### [Work to be completed]
Where an entry holds an image, leave the image out; otherwise reproduce the entry exactly.

### [Data provided]
********
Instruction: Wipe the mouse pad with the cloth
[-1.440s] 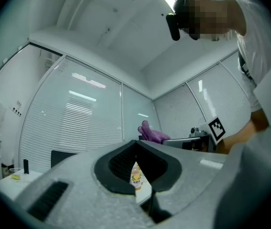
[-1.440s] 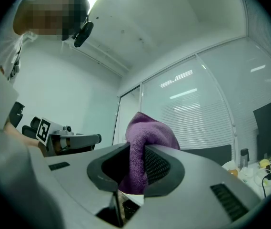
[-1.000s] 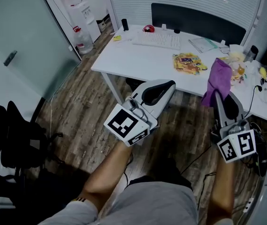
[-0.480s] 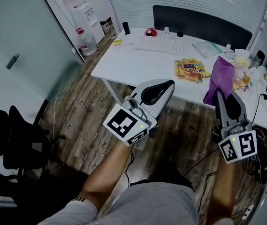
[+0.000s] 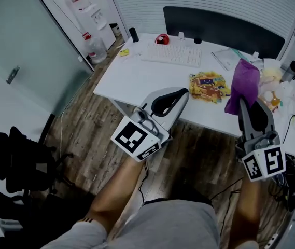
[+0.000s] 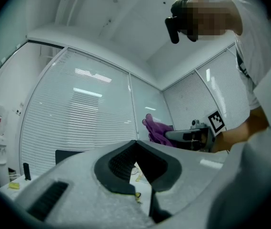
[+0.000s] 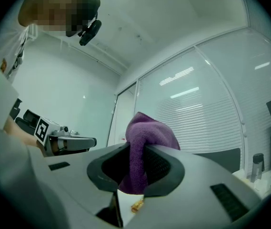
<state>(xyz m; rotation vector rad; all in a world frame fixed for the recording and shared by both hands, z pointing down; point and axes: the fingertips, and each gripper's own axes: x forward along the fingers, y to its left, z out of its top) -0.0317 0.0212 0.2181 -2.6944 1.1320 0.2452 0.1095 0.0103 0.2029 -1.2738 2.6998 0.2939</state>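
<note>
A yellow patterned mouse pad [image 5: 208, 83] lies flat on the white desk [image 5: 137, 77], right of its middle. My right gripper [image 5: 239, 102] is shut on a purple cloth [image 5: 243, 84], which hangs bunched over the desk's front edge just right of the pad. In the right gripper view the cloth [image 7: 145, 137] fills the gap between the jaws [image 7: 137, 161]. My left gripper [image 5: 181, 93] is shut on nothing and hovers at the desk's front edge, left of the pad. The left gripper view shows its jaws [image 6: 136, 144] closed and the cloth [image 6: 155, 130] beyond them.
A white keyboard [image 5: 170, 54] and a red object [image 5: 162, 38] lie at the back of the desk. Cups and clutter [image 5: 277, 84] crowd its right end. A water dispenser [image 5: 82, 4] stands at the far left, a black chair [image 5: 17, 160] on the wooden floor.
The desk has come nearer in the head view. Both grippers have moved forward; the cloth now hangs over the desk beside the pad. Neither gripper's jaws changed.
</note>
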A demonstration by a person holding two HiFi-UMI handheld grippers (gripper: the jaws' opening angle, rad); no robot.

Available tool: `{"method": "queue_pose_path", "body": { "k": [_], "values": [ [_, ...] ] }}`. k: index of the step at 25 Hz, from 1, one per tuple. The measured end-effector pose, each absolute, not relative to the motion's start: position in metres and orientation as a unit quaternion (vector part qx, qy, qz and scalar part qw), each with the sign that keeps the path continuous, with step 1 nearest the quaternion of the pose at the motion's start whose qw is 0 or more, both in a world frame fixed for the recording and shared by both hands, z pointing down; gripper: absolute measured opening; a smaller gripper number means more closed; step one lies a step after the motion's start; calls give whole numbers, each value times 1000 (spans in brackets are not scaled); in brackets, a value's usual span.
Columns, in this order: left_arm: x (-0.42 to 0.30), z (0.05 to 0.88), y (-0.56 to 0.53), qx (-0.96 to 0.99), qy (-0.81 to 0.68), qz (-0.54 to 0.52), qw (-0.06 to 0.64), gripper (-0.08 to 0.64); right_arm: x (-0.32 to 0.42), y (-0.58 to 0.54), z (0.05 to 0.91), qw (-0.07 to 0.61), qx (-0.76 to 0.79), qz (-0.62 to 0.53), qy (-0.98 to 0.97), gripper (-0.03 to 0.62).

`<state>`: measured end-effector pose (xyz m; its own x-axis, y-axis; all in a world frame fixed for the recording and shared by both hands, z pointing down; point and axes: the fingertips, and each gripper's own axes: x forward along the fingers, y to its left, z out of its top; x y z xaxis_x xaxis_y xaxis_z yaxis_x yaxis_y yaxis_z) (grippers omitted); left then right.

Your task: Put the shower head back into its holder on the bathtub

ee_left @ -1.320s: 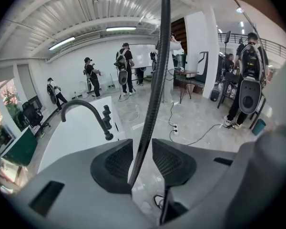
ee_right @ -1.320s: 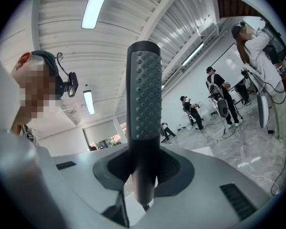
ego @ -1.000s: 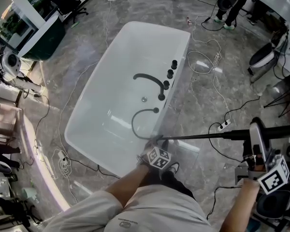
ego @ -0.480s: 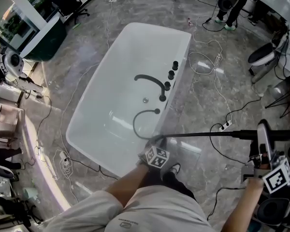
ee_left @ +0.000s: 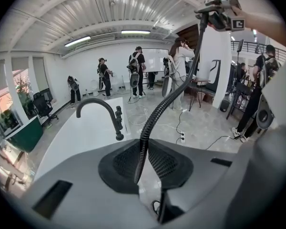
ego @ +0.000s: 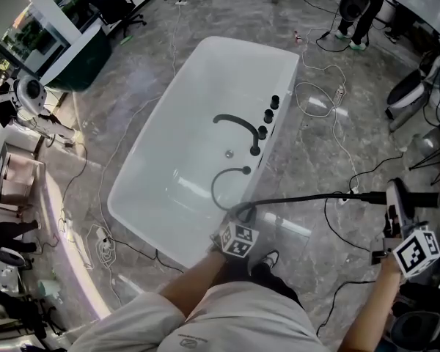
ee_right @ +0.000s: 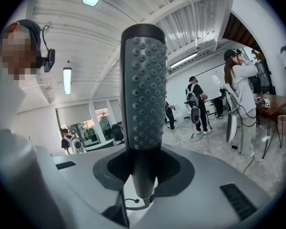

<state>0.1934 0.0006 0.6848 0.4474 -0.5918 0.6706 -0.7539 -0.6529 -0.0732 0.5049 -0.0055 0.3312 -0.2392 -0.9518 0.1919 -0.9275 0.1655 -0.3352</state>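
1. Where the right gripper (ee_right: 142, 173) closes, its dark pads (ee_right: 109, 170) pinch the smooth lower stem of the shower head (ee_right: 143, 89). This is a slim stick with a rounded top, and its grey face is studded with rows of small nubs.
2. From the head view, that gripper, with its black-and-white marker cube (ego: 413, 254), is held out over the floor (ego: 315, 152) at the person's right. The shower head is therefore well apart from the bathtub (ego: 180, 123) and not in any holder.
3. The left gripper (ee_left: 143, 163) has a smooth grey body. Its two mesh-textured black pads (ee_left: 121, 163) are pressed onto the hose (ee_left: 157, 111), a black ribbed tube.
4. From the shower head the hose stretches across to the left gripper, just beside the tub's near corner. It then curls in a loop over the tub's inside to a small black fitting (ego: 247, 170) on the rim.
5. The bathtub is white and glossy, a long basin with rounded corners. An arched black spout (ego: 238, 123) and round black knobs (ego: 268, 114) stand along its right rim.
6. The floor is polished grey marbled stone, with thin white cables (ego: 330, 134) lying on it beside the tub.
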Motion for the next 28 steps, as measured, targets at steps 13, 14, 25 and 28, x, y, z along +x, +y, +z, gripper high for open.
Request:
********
### [Result below]
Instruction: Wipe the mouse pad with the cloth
[-1.440s] 
[-1.440s] 
[-1.000s] 
[-0.480s] 
[+0.000s] 
[+0.000s] 
[+0.000s] 
<state>(xyz m; rotation vector rad; all in a world frame fixed for the recording and shared by both hands, z pointing down; point and axes: the fingertips, and each gripper's own axes: x forward along the fingers, y to its left, z out of its top) -0.0317 0.0212 0.2181 -2.6944 1.1320 0.2452 0.1095 0.0103 0.2029 -1.2738 2.6998 0.2939</state>
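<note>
A yellow patterned mouse pad [image 5: 208, 83] lies flat on the white desk [image 5: 137, 77], right of its middle. My right gripper [image 5: 239, 102] is shut on a purple cloth [image 5: 243, 84], which hangs bunched over the desk's front edge just right of the pad. In the right gripper view the cloth [image 7: 145, 137] fills the gap between the jaws [image 7: 137, 161]. My left gripper [image 5: 181, 93] is shut on nothing and hovers at the desk's front edge, left of the pad. The left gripper view shows its jaws [image 6: 136, 144] closed and the cloth [image 6: 155, 130] beyond them.
A white keyboard [image 5: 170, 54] and a red object [image 5: 162, 38] lie at the back of the desk. Cups and clutter [image 5: 277, 84] crowd its right end. A water dispenser [image 5: 82, 4] stands at the far left, a black chair [image 5: 17, 160] on the wooden floor.
The desk has come nearer in the head view. Both grippers have moved forward; the cloth now hangs over the desk beside the pad. Neither gripper's jaws changed.
</note>
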A demonstration by a person holding two HiFi-UMI handheld grippers (gripper: the jaws' opening angle, rad); no robot.

Available tool: `{"method": "queue_pose_path", "body": { "k": [_], "values": [ [_, ...] ] }}`. k: index of the step at 25 Hz, from 1, one per tuple. The measured end-effector pose, each absolute, not relative to the motion's start: position in metres and orientation as a unit quaternion (vector part qx, qy, qz and scalar part qw), each with the sign that keeps the path continuous, with step 1 nearest the quaternion of the pose at the motion's start whose qw is 0 or more, both in a world frame fixed for the recording and shared by both hands, z pointing down; gripper: absolute measured opening; a smaller gripper number means more closed; step one lies a step after the motion's start; calls give whole numbers, each value times 1000 (spans in brackets are not scaled); in brackets, a value's usual span.
Columns, in this order: left_arm: x (-0.42 to 0.30), z (0.05 to 0.88), y (-0.56 to 0.53), qx (-0.96 to 0.99), qy (-0.81 to 0.68), qz (-0.54 to 0.52), qw (-0.06 to 0.64), gripper (-0.08 to 0.64); right_arm: x (-0.32 to 0.42), y (-0.58 to 0.54), z (0.05 to 0.91), qw (-0.07 to 0.61), qx (-0.76 to 0.79), qz (-0.62 to 0.53), qy (-0.98 to 0.97), gripper (-0.03 to 0.62).

`<state>`: measured end-effector pose (xyz m; its own x-axis, y-axis; all in a world frame fixed for the recording and shared by both hands, z pointing down; point and axes: the fingertips, and each gripper's own axes: x forward along the fingers, y to its left, z out of its top; x y z xaxis_x xaxis_y xaxis_z yaxis_x yaxis_y yaxis_z) (grippers omitted); left then right.

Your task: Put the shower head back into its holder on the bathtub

ee_left @ -1.320s: 
ee_right @ -1.320s: 
ego @ -1.000s: 
ego @ -0.480s: 
ee_left @ +0.000s: 
ego @ +0.000s: 
ee_right @ +0.000s: 

<state>0.1934 0.0006 0.6848 0.4474 -0.5918 0.6706 -0.7539 -0.6529 -0.0732 0.5049 -0.0055 0.3312 -0.2392 -0.9518 0.1919 -0.9275 0.1655 -0.3352</state>
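1. Where the right gripper (ee_right: 142, 173) closes, its dark pads (ee_right: 109, 170) pinch the smooth lower stem of the shower head (ee_right: 143, 89). This is a slim stick with a rounded top, and its grey face is studded with rows of small nubs.
2. From the head view, that gripper, with its black-and-white marker cube (ego: 413, 254), is held out over the floor (ego: 315, 152) at the person's right. The shower head is therefore well apart from the bathtub (ego: 180, 123) and not in any holder.
3. The left gripper (ee_left: 143, 163) has a smooth grey body. Its two mesh-textured black pads (ee_left: 121, 163) are pressed onto the hose (ee_left: 157, 111), a black ribbed tube.
4. From the shower head the hose stretches across to the left gripper, just beside the tub's near corner. It then curls in a loop over the tub's inside to a small black fitting (ego: 247, 170) on the rim.
5. The bathtub is white and glossy, a long basin with rounded corners. An arched black spout (ego: 238, 123) and round black knobs (ego: 268, 114) stand along its right rim.
6. The floor is polished grey marbled stone, with thin white cables (ego: 330, 134) lying on it beside the tub.
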Motion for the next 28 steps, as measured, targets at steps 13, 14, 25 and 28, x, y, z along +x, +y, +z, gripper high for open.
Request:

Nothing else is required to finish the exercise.